* _WHAT THE EXERCISE ASKS_: In the records below, find the line with "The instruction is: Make", then copy each line exactly until you have copied the line with "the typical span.". Leave any picture out.

Records from a collection:
⁂

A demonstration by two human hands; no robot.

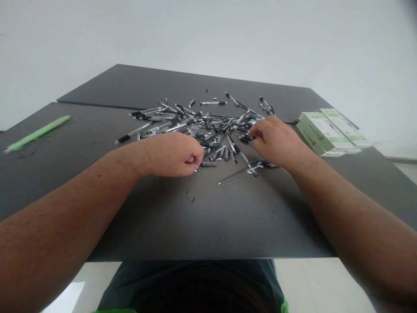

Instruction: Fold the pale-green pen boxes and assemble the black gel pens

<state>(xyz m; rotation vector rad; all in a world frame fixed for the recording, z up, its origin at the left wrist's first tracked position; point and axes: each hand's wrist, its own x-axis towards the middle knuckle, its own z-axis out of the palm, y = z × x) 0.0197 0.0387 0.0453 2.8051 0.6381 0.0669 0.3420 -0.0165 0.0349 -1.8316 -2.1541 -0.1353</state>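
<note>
A loose heap of pen parts (198, 126), clear barrels with black grips, caps and thin refills, lies in the middle of the dark table. My left hand (177, 154) is closed in a fist at the heap's near left edge. A tiny pale tip shows under its fingers; the rest of what it holds is hidden. At the heap's right side, my right hand (275, 139) has its thumb and fingers pinched together among dark pen parts. Whatever sits between those fingertips cannot be made out. A refill (233, 175) lies between the hands, nearer the front.
Light green and white boxes (329, 134) stand at the right of the table (195, 226). On the left lies a long green stick-like item (39, 133). A few black scraps (190, 198) lie before the heap. Behind the tables is a white wall.
</note>
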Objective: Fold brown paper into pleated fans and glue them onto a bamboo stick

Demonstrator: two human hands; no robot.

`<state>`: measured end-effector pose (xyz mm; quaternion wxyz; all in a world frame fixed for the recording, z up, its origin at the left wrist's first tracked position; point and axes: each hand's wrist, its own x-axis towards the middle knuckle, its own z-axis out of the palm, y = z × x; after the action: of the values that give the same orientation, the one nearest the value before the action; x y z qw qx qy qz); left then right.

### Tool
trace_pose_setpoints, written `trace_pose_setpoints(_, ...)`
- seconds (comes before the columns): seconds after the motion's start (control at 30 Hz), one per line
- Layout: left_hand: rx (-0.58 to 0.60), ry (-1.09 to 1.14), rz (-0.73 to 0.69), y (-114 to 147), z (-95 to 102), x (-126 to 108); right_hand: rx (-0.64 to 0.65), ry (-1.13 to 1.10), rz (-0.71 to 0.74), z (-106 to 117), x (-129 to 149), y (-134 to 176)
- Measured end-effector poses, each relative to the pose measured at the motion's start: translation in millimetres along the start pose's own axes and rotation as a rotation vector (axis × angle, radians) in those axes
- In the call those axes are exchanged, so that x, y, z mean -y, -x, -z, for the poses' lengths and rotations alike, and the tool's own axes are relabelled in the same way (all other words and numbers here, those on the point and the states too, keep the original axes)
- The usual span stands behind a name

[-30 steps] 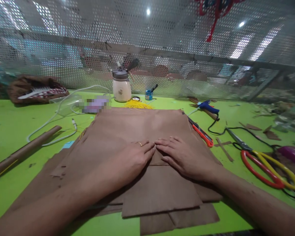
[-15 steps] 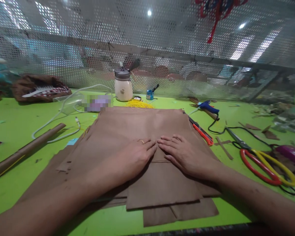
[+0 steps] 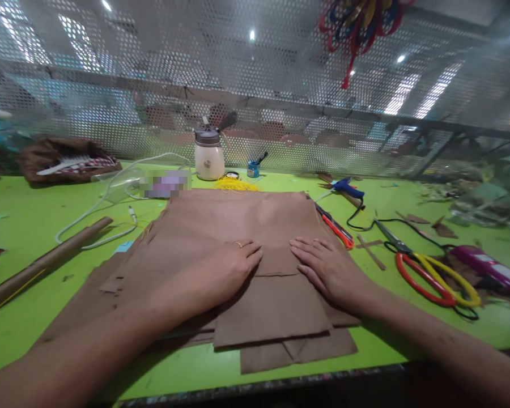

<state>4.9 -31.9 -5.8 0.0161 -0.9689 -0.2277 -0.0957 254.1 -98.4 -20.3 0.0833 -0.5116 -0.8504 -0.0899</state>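
Observation:
A stack of large brown paper sheets (image 3: pixel 195 221) lies in front of me. On top of it is a folded brown paper piece (image 3: pixel 276 311), whose lower end reaches past the stack toward the table's front edge. My left hand (image 3: pixel 233 266) rests flat on the paper, fingers stretched out and pointing right, a ring on one finger. My right hand (image 3: pixel 323 263) lies flat on the right side, fingers extended to the left. A gap of bare paper separates the two sets of fingertips. Neither hand grips anything. The paper under the palms is hidden.
Right of the stack lie a red utility knife (image 3: pixel 338 229), a blue glue gun (image 3: pixel 348 190) with a black cord, and scissors (image 3: pixel 425 280) with red and yellow handles. A brown roll (image 3: pixel 46 260) lies left. Behind stand a bottle (image 3: pixel 209 156) and a small blue jar (image 3: pixel 254 168).
My right hand's fingertips have slid right, away from the left hand's, so the gap between them is wider. The view has shifted slightly; the left hand stays flat on the paper.

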Motion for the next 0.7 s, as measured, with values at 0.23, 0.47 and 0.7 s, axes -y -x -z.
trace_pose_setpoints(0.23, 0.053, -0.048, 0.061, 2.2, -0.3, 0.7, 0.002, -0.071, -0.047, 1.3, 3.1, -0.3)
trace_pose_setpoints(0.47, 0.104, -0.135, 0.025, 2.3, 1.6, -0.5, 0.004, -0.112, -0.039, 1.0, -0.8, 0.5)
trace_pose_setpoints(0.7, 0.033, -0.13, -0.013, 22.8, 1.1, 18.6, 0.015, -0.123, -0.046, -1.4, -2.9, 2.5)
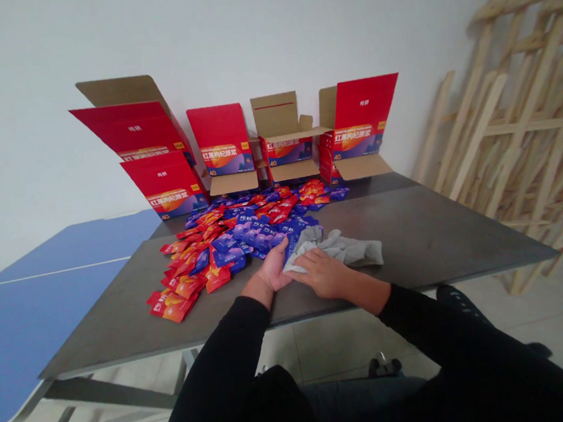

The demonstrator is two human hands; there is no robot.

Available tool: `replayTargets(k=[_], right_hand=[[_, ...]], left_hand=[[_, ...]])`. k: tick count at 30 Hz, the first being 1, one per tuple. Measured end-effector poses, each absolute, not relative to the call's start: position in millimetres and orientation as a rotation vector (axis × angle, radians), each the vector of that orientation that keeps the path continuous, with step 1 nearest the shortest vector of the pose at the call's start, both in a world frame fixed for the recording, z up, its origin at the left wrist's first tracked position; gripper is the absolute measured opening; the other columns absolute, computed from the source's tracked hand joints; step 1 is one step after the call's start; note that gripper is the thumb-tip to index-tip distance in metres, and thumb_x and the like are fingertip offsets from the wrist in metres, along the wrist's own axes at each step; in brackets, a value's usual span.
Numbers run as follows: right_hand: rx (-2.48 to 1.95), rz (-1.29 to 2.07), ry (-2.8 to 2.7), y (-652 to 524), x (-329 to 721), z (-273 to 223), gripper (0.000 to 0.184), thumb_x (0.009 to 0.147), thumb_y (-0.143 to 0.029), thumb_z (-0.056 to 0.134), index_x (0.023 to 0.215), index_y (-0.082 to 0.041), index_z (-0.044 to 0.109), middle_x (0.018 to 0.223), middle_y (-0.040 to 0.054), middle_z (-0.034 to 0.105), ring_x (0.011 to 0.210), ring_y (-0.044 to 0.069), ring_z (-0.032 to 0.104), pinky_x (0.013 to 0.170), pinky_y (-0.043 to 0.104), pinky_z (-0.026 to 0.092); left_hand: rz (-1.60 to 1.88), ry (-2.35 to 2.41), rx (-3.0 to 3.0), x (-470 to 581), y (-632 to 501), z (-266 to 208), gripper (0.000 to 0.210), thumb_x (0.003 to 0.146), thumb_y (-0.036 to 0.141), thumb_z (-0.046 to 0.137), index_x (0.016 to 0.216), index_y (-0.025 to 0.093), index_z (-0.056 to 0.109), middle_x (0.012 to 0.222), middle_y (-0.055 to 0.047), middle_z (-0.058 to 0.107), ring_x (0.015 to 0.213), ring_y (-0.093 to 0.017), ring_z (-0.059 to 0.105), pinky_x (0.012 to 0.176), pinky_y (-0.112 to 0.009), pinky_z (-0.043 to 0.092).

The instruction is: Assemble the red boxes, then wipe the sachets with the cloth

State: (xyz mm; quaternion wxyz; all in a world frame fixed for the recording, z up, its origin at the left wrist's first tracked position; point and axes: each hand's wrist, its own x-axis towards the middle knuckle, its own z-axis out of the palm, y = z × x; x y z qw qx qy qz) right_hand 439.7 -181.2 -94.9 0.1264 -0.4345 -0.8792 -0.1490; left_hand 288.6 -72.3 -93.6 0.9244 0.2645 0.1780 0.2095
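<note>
My left hand [274, 271], near the table's front edge, has its fingers closed around a purple sachet [290, 237]. A grey cloth [356, 250] is bunched under my right hand [322, 272], which presses part of it against that sachet. The cloth's loose end trails to the right along the tabletop. Just beyond my hands spreads a heap of purple sachets [258, 235] mixed with red-orange sachets [184, 281]. My palm and the cloth hide the lower part of the held sachet.
Several open red cartons stand along the wall at the table's back, among them a left carton [165, 183] and a right carton [357, 122]. Wooden frames [499, 128] lean at the right. A blue table [58, 288] adjoins the dark table [439, 234] on the left.
</note>
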Motion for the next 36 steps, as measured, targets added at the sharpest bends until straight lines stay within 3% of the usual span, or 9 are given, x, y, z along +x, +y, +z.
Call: replayTargets(k=[7,12,16,21,24,28,36], right_hand=[[-1.434,-0.453,-2.486,-179,440,-85,0.044,0.106,-0.023,0.049,0.145,-0.020,0.069,0.130,0.0180,0.067,0.112,0.031,0.053,0.096,0.046,0.038],[-1.552,-0.498,-2.435,-177,444,-81,0.046,0.107,-0.024,0.048,0.150,-0.019,0.065,0.131,0.0186,0.067,0.112,0.032,0.055,0.095,0.045,0.039],[-1.667,-0.471,-2.367,-175,448,-77,0.052,0.103,-0.032,0.059,0.154,-0.019,0.061,0.137,0.0201,0.065,0.116,0.035,0.056,0.100,0.047,0.039],[-1.804,-0.460,-2.291,-173,452,-73,0.059,0.101,-0.034,0.062,0.157,-0.016,0.057,0.139,0.0230,0.063,0.118,0.038,0.056,0.098,0.047,0.040],[-1.871,-0.461,-2.223,-171,454,-73,0.059,0.101,-0.030,0.059,0.158,-0.016,0.056,0.139,0.0238,0.063,0.119,0.038,0.054,0.098,0.047,0.041],[-1.918,-0.470,-2.169,-170,457,-73,0.064,0.099,-0.033,0.062,0.160,-0.017,0.054,0.140,0.0245,0.061,0.119,0.039,0.053,0.097,0.048,0.041],[-2.079,-0.463,-2.030,-166,471,-72,0.056,0.104,-0.024,0.048,0.159,-0.017,0.056,0.136,0.0247,0.061,0.120,0.037,0.053,0.098,0.046,0.041]], left_hand=[[0.398,0.406,0.596,287,-78,-89,0.059,0.108,0.058,0.049,0.144,0.015,0.066,0.112,-0.015,0.080,0.095,-0.028,0.079,0.085,-0.037,0.062],[0.389,0.419,0.625,287,-83,-86,0.067,0.107,0.068,0.043,0.142,0.016,0.067,0.112,-0.015,0.080,0.096,-0.028,0.079,0.087,-0.037,0.062],[0.347,0.409,0.652,289,-84,-88,0.068,0.105,0.070,0.045,0.142,0.017,0.067,0.112,-0.016,0.080,0.101,-0.030,0.079,0.089,-0.041,0.062],[0.361,0.461,0.710,290,-84,-94,0.053,0.106,0.058,0.057,0.137,0.017,0.070,0.110,-0.015,0.080,0.095,-0.028,0.079,0.087,-0.040,0.063],[0.387,0.474,0.749,290,-85,-96,0.041,0.102,0.038,0.072,0.138,0.020,0.068,0.108,-0.012,0.079,0.089,-0.025,0.079,0.086,-0.039,0.064],[0.434,0.479,0.810,288,-86,-98,0.053,0.092,0.015,0.081,0.141,0.025,0.063,0.110,-0.009,0.078,0.090,-0.024,0.080,0.088,-0.042,0.064],[0.413,0.491,0.854,285,-88,-94,0.044,0.089,0.014,0.083,0.128,0.022,0.066,0.111,-0.010,0.076,0.091,-0.027,0.080,0.080,-0.043,0.067]])
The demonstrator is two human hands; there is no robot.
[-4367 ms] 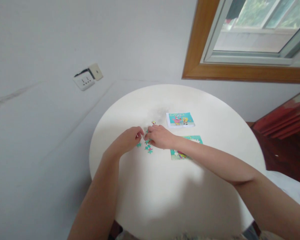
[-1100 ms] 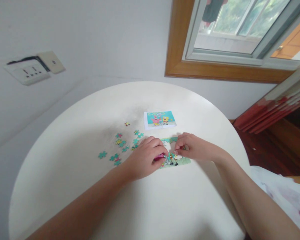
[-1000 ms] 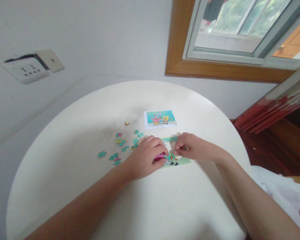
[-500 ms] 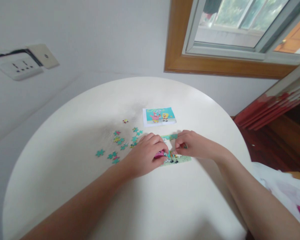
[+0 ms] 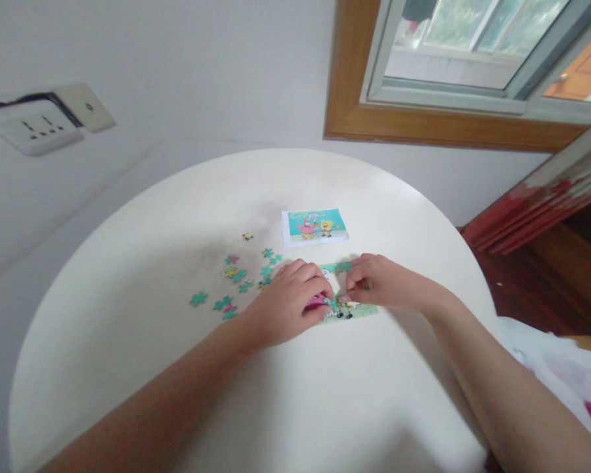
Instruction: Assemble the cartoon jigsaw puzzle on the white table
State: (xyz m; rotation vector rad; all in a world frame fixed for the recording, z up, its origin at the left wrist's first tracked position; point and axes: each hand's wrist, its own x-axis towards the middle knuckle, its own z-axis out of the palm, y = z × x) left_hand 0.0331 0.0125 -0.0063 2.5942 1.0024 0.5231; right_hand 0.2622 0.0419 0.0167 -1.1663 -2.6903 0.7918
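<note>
A partly assembled jigsaw puzzle (image 5: 362,311) with cartoon figures and a green border lies on the white round table. My left hand (image 5: 295,299) is closed over its left side, thumb and forefinger around a pink part. At the right side, my right hand (image 5: 374,282) has its fingers curled, fingertips pinched at a small puzzle piece (image 5: 345,299) that they mostly cover. Between the hands shows a pale gap in the picture. Loose teal puzzle pieces (image 5: 238,276) lie scattered left of my left hand, a few with pink or yellow on them.
Behind the puzzle lies a reference picture card (image 5: 320,225) with the same cartoon figures. One loose yellow-and-red piece (image 5: 247,236) sits apart, left of the card. The table (image 5: 295,174) has a curved far edge near the wall. White plastic bags (image 5: 546,355) are beyond its right side.
Both hands stay at the puzzle with only slight finger movement at its middle. The view has shifted a little; the loose pieces and the card have not moved.
</note>
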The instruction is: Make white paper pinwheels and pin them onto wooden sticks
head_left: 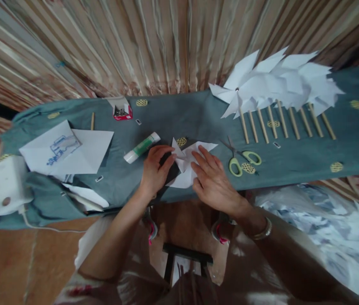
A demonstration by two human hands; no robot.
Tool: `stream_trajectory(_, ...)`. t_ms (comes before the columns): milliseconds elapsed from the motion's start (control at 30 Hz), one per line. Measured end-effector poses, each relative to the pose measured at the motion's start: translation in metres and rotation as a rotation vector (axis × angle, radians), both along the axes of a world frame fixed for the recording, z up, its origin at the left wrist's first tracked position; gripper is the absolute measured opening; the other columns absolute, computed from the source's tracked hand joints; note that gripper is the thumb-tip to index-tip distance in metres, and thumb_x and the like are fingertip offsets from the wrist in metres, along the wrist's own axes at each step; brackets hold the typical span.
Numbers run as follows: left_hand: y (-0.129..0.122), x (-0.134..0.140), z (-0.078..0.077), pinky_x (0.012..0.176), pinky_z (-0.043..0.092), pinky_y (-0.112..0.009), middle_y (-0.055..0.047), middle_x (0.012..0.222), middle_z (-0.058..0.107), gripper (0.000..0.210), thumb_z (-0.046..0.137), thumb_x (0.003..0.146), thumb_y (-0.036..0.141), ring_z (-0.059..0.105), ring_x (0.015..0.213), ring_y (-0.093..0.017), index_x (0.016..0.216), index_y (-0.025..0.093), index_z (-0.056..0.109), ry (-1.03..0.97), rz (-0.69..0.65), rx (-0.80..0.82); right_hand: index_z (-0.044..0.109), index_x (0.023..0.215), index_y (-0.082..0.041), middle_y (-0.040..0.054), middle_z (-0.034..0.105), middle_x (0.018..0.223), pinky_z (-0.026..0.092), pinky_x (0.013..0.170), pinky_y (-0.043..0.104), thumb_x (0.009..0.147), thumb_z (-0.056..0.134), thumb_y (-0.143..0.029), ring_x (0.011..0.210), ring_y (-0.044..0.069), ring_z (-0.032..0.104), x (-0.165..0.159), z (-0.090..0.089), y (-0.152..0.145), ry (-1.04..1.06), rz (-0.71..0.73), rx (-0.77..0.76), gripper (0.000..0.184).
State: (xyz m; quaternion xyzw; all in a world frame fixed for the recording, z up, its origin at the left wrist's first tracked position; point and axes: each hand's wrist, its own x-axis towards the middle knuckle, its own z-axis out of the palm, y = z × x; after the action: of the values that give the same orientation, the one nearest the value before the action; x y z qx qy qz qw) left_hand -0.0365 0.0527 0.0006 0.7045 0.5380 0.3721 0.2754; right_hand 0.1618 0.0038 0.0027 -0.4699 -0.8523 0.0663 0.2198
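Note:
A white paper pinwheel [184,180], partly folded, lies on the teal cloth in front of me. My left hand [156,167] pinches one of its points between thumb and fingertips. Across the paper's right side, my right hand [211,178] rests with fingers spread, pressing it down and covering part of it. Left of the paper is a green and white glue stick [142,147], lying on its side. Scissors with green handles [239,159] lie slightly opened just right of my right hand.
Finished white pinwheels [277,84] on wooden sticks overlap at the back right. A red box of small metal pins [122,111] stands at the back left. Paper sheets [93,148], a stick [92,121] and a white corded device [9,184] occupy the left end.

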Motion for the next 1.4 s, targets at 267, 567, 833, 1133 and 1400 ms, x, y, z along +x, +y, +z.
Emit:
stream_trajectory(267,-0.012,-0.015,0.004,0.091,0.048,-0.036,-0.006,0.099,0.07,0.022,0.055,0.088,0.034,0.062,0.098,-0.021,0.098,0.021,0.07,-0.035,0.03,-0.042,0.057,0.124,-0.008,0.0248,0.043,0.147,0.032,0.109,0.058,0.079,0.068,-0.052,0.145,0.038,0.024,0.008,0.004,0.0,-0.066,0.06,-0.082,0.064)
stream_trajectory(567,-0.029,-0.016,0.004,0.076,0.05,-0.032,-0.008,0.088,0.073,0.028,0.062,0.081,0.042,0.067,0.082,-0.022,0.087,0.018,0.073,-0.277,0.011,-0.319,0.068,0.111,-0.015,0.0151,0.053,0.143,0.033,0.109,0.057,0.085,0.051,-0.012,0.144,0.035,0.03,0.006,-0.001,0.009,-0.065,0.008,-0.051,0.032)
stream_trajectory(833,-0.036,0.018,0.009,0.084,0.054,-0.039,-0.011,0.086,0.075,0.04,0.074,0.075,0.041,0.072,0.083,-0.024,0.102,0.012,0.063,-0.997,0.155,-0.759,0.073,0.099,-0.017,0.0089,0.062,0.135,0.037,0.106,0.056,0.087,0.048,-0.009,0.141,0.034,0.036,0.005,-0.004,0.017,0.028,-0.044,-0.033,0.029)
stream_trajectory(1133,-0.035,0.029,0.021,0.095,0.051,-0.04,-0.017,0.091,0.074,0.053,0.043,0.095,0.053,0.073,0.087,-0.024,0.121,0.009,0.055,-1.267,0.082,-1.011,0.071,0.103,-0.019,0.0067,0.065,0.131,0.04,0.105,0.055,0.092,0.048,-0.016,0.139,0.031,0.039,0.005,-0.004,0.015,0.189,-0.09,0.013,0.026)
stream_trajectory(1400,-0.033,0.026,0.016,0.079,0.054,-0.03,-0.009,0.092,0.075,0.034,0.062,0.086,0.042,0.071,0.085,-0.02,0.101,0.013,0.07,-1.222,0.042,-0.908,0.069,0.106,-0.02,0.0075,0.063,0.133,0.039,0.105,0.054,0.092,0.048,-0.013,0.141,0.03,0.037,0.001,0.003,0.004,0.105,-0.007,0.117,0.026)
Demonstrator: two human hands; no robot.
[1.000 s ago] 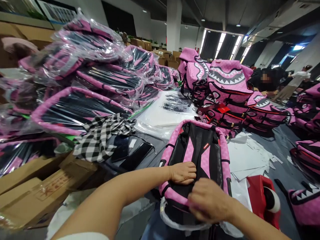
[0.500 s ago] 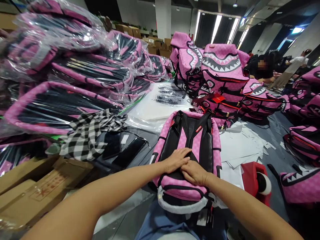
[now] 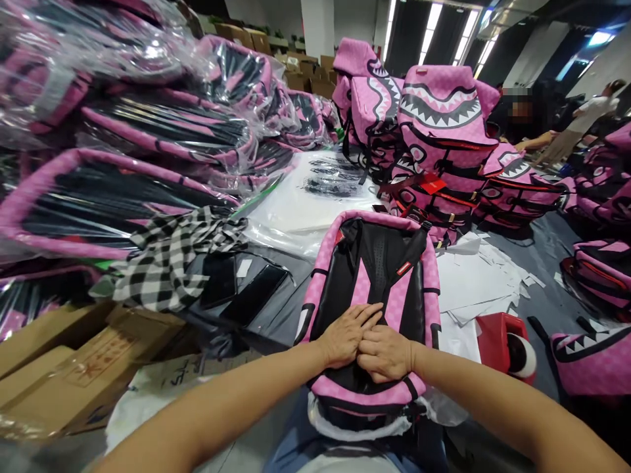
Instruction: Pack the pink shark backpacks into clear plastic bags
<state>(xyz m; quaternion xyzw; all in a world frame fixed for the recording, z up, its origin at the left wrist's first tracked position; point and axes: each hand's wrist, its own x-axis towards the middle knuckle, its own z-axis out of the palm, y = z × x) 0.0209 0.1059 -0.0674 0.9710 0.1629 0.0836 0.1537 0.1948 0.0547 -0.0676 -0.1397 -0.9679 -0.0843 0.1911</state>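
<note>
A pink and black backpack (image 3: 325, 282) lies in front of me with its black padded back panel and shoulder straps facing up. My left hand (image 3: 351, 335) rests on the lower part of that panel, its fingers stretched out toward the middle. Touching it, my right hand (image 3: 385, 353) is closed with the fingers curled against the panel; whatever is under them is hidden. A white wrapped handle (image 3: 357, 430) curves out at the near end, over my lap. On the right strap sits a small red label (image 3: 404, 269).
Plastic-wrapped pink backpacks (image 3: 162, 128) are piled at left, above a checked cloth (image 3: 162, 256), two dark phones (image 3: 254, 295) and cardboard boxes (image 3: 83, 368). Shark-mouth backpacks (image 3: 441, 125) stand behind. White paper sheets (image 3: 473, 279) and a red tape dispenser (image 3: 493, 341) lie right. People work far right.
Both hands have slid slightly toward me on the backpack. My right fingers look more curled. The pink pocket at its near end has tipped out of sight, and the right strap's label has shifted right.
</note>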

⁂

* _ANSWER TO THE EXERCISE_:
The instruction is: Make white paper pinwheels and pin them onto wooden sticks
head_left: 
A demonstration by two human hands; no robot.
Tool: `stream_trajectory(_, ...)`. t_ms (comes before the columns): milliseconds elapsed from the motion's start (control at 30 Hz), one per line. Measured end-effector poses, each relative to the pose measured at the motion's start: translation in metres and rotation as a rotation vector (axis × angle, radians), both along the axes of a world frame fixed for the recording, z up, its origin at the left wrist's first tracked position; gripper is the absolute measured opening; the other columns absolute, computed from the source's tracked hand joints; note that gripper is the thumb-tip to index-tip distance in metres, and thumb_x and the like are fingertip offsets from the wrist in metres, along the wrist's own axes at each step; brackets hold the typical span.

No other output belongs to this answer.